CNES projects library

ScaRaB

The energy exchanged between Earth and space was first estimated at the turn of the century. However, the ScaRaB instrument has been precisely mapping the planet’s radiation budget and its variations for 20 years now.

When CNES and CNRS, the French national scientific research centre, gave the go-ahead for the ScaRaB programme (Scanner for Radiation Budget) in 1986 as part of space cooperation efforts between France and Russia, global warming was already becoming a major concern. ScaRaB, designed to determine the contributors to Earth’s radiation budget, therefore followed the recommendations of the World Climate Research Programme (WCRP).
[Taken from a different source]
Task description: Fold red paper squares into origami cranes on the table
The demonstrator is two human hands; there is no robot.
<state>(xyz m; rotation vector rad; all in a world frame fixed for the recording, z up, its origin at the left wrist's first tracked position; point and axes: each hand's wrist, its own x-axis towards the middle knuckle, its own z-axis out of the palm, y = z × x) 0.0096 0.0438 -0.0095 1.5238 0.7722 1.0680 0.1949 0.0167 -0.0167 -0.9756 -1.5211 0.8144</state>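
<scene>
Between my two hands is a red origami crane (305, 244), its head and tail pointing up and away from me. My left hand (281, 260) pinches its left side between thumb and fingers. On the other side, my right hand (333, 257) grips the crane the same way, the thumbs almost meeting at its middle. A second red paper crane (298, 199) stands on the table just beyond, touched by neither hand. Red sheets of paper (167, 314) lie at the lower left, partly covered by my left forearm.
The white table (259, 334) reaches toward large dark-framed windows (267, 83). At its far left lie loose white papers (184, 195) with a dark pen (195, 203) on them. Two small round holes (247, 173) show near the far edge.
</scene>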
The ScaRaB instrument is a 4-channel radiometer capable of measuring incoming energy fluxes (solar radiation absorbed by the Earth system) and outgoing fluxes at the top of the atmosphere (infrared radiation escaping into space). It can thus monitor variations in these energy exchanges over time to gain new insights into Earth’s climate system.

CNRS’s LMD dynamic meteorology research laboratory conceived and developed the ScaRaB instrument with contributions from Russian and German laboratories, as well as the data processing software. CNES has coordinated with the Russian and German partners for the first two ScaRaB instruments and then Indian partners for the ScaRaB-3 instrument on the Megha-Tropiques satellite. It also processes and archives ScaRaB data in France and delivers them to users.